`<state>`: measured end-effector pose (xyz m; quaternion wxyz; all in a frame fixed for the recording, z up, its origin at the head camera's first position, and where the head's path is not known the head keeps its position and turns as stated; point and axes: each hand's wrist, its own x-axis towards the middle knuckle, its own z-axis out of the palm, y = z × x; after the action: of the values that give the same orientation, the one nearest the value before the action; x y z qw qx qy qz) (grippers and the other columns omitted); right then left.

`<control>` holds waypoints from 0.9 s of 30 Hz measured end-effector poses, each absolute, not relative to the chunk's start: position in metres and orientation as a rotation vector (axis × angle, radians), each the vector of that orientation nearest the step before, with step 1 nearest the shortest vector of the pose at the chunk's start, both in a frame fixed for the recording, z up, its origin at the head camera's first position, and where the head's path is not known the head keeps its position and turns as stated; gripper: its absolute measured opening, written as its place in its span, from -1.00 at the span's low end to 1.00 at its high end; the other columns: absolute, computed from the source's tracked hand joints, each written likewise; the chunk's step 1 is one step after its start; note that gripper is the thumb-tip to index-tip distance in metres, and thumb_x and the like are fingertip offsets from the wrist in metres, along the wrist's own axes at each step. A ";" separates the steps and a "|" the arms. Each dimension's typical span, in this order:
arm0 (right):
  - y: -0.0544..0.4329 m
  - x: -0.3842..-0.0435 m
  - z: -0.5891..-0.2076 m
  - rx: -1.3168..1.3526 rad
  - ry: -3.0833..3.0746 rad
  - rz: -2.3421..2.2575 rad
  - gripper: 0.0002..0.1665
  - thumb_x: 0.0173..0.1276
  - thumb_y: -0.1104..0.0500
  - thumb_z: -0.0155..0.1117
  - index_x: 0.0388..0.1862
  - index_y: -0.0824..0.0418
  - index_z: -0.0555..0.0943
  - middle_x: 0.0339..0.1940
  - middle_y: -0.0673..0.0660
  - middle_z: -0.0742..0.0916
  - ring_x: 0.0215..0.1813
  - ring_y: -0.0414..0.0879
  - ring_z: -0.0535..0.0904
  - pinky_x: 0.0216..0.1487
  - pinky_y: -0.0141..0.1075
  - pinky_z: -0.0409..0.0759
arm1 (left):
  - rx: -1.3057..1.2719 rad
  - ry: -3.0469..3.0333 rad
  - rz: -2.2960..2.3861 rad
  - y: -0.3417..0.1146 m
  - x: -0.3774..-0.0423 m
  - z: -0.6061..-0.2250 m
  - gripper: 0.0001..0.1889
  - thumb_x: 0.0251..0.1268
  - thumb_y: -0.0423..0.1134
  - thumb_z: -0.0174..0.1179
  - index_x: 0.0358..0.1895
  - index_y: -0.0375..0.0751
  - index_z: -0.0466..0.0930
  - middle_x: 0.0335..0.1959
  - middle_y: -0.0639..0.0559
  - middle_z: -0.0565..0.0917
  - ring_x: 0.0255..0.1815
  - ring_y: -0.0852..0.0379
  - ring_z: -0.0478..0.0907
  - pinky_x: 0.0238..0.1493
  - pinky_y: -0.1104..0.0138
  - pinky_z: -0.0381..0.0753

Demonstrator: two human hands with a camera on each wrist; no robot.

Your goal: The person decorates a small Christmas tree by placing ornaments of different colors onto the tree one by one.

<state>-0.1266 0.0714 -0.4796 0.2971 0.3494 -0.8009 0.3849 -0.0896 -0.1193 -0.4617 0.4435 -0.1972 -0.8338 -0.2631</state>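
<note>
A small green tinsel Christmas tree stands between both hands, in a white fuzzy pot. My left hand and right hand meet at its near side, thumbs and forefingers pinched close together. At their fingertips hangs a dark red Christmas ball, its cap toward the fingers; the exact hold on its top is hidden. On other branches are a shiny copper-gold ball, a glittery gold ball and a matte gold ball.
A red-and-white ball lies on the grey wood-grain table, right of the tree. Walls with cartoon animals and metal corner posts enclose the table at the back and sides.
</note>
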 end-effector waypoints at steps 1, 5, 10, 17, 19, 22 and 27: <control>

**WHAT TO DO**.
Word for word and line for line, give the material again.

**ANSWER SECTION**.
`<state>`: measured end-effector pose (xyz m; quaternion wxyz; all in a frame fixed for the recording, z up, its origin at the head camera's first position, and where the head's path is not known the head keeps its position and turns as stated; point and axes: each hand's wrist, its own x-axis towards the middle knuckle, its own z-axis out of the palm, y = z × x; after the action: of the values that give the same orientation, the one nearest the value before the action; x y z qw qx qy qz) (grippers and the other columns omitted); right then left.

`<control>` holds waypoints from 0.9 s of 30 Hz measured end-effector poses, each absolute, not relative to the chunk's start: position in metres and orientation as a rotation vector (axis × angle, radians), each the vector of that orientation nearest the step before, with step 1 nearest the shortest vector of the pose at the chunk's start, both in a frame fixed for the recording, z up, its origin at the head camera's first position, and where the head's path is not known the head keeps its position and turns as stated; gripper: its absolute measured opening, written as its place in its span, from -1.00 at the span's low end to 1.00 at its high end; the other columns: absolute, computed from the source's tracked hand joints, each written likewise; the chunk's step 1 is one step after its start; note that gripper is the thumb-tip to index-tip distance in metres, and thumb_x and the like are fingertip offsets from the wrist in metres, along the wrist's own axes at each step. A ";" separates the steps and a "|" the arms. Each dimension's typical span, in this order:
arm0 (right):
  - y: -0.0544..0.4329 m
  - x: -0.3842..-0.0435 m
  - z: -0.5891..-0.2076 m
  - rx: -1.3168..1.3526 rad
  - ry: -3.0833..3.0746 rad
  - rz: -2.3421..2.2575 rad
  - gripper: 0.0002..0.1665
  - thumb_x: 0.0173..0.1276
  - thumb_y: -0.1104..0.0500
  - thumb_z: -0.0155..0.1117
  - index_x: 0.0388..0.1862
  - index_y: -0.0824..0.0418
  - index_z: -0.0555..0.0943
  - middle_x: 0.0339..0.1940
  - middle_y: -0.0673..0.0660
  - middle_z: -0.0742..0.0916
  - ring_x: 0.0215..0.1813
  - ring_y: -0.0414..0.0879
  - ring_z: -0.0535..0.0904
  - pinky_x: 0.0216..0.1487
  - pinky_y: -0.0141..0.1075
  - pinky_z: -0.0409..0.0759
arm1 (left):
  - rx: -1.3057..1.2719 rad
  - ry: -3.0469..3.0333 rad
  - rz: -2.2960..2.3861 rad
  - y: -0.3417..0.1146 m
  - x: -0.3774..-0.0423 m
  - z: -0.6061..-0.2250 m
  - gripper: 0.0001..0.1889
  - thumb_x: 0.0251..0.1268
  - thumb_y: -0.0423..0.1134
  - thumb_z: -0.0174..0.1179
  - index_x: 0.0358..0.1895
  - index_y: -0.0375..0.0751
  - index_z: -0.0466..0.0930
  - middle_x: 0.0335..0.1959
  - middle_y: -0.0639..0.0559
  - middle_z: -0.0565..0.0917
  - ring_x: 0.0255..0.1815
  - ring_y: -0.0852..0.0379
  - ring_z: -0.0478..0.0907
  - pinky_x: 0.0238..0.1493
  - pinky_y: -0.1104..0.0138
  - pinky_z: -0.0381..0.0753

Demonstrator: two human hands with a camera on each wrist; no robot.

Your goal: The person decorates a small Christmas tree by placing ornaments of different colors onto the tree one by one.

<state>-0.1266 0.0714 -0.4796 0.2971 0.3494 -0.8009 0.3849 -0.0896 -0.1193 -0.4617 0.4435 -0.1972 -0.8338 -0.2631</state>
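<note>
A small green tinsel Christmas tree stands between both hands, in a white fuzzy pot. My left hand and right hand meet at its near side, thumbs and forefingers pinched close together. At their fingertips hangs a dark red Christmas ball, its cap toward the fingers; the exact hold on its top is hidden. On other branches are a shiny copper-gold ball, a glittery gold ball and a matte gold ball.
A red-and-white ball lies on the grey wood-grain table, right of the tree. Walls with cartoon animals and metal corner posts enclose the table at the back and sides.
</note>
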 end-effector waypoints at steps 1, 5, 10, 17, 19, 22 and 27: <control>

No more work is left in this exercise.